Einde inhoudsopgave
De dwangsom in het burgerlijk recht (BPP nr. V) 2006/7.3.2
7.3.2 Een dwangsom sui generis
Mr. M.B. Beekhoven van den Boezem, datum 19-12-2006
- Datum
19-12-2006
- Auteur
Mr. M.B. Beekhoven van den Boezem
- JCDI
JCDI:ADS379176:1
- Vakgebied(en)
Burgerlijk procesrecht (V)
Voetnoten
Voetnoten
De dwangsom ex art. 162 lid 3 Rv is dus geen novum: er heeft slechts een verhuizing en kleinschalige verbouwing plaatsgevonden van het oorspronkelijke art. 8 van het Wetboek van Koophandel.

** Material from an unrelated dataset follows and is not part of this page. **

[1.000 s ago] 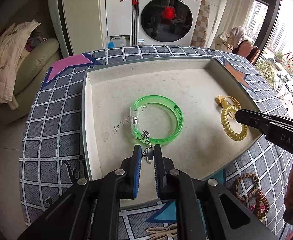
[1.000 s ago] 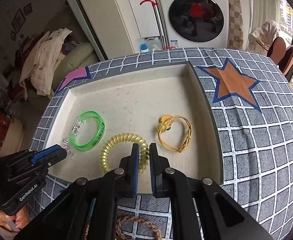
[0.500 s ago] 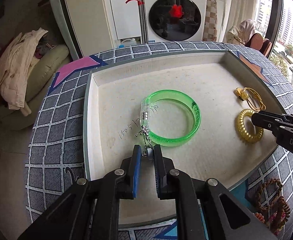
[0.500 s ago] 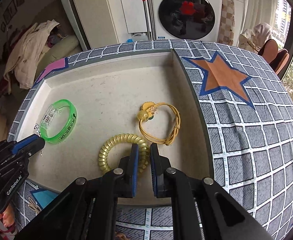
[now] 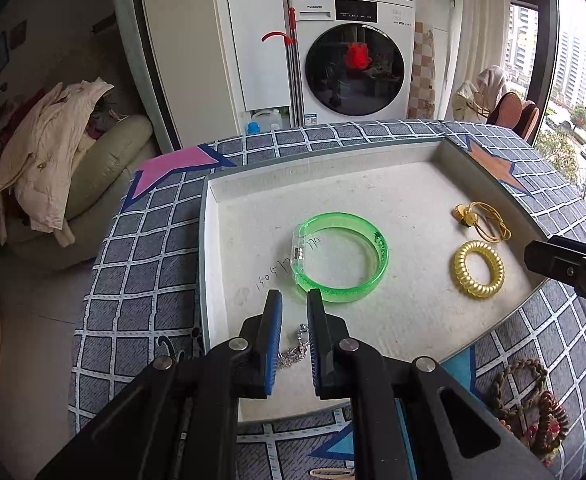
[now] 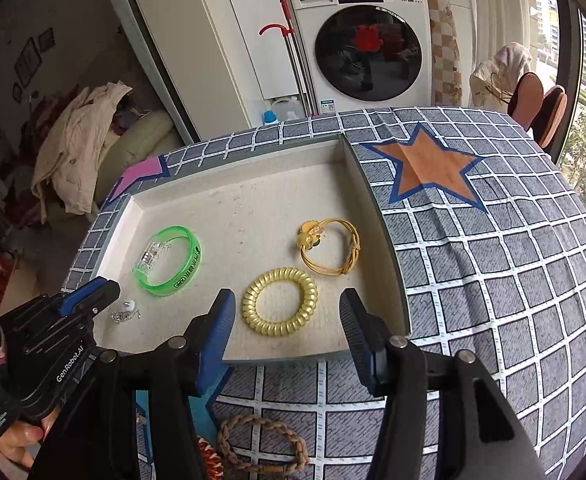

Zie Kamerstukken II 1967/68, 9595, nr. 3, p. 22. De sanctie werd blijkens de MvT ingevoerd omdat de tot dan toe bestaande sanctie, dat de rechter uit de niet-voldoening aan zijn bevel de gevolgtrekking kon maken die hem geraden zou voorkomen, met het oog op de procedure voor de ondernemingskamer te zwak werd geacht; kennelijk werden de art. 611a en b Rv (oud) niet toepasselijk geacht.
Het feit dat de dwangsomveroordeling uit art. 162 lid 3 Rv een op zichzelf staand karakter heeft, moet ook uit de wetsgeschiedenis worden afgeleid: uit de parlementaire geschiedenis met betrekking tot art. 8 van het Wetboek van Koophandel, waarvan het huidige art. 162 lid 3 Rv is afgeleid,1 blijkt immers dat de wetgever in 1968 meende met art. 8 WvK (oud) een dwangsom te introduceren die er onder het toen geldende recht nog niet was.2 Het ambtshalve uitspreken van een dwangsomveroordeling was onder de tekst van de destijds vigerende dwangsomregeling namelijk evenmin geoorloofd. Omdat blijkens de Memorie van Toelichting in de praktijk evenwel een dringende behoefte werd gevoeld aan de mogelijkheid voor de rechter om aan het niet voldoen aan de in dit artikel neergelegde verplichting een sanctie te verbinden, creëerde de wetgever in art. 8 van het Wetboek van Koophandel een afzonderlijke wettelijke basis voor deze dwangsomveroordeling. De huidige mogelijkheid voor de rechter om in de jaarrekeningprocedure aan zijn ambtshalve bevel een dwangsomveroordeling te verbinden, moet aldus - net zoals bij invoering daarvan als een bijzondere, van de algemene dwangsomregeling losstaande, bevoegdheid worden gezien. Ten opzichte van de huidige Beneluxregeling dient de dwangsom van art. 162 lid 3 Rv dan ook als een dwangsom sui generis beschouwd te worden.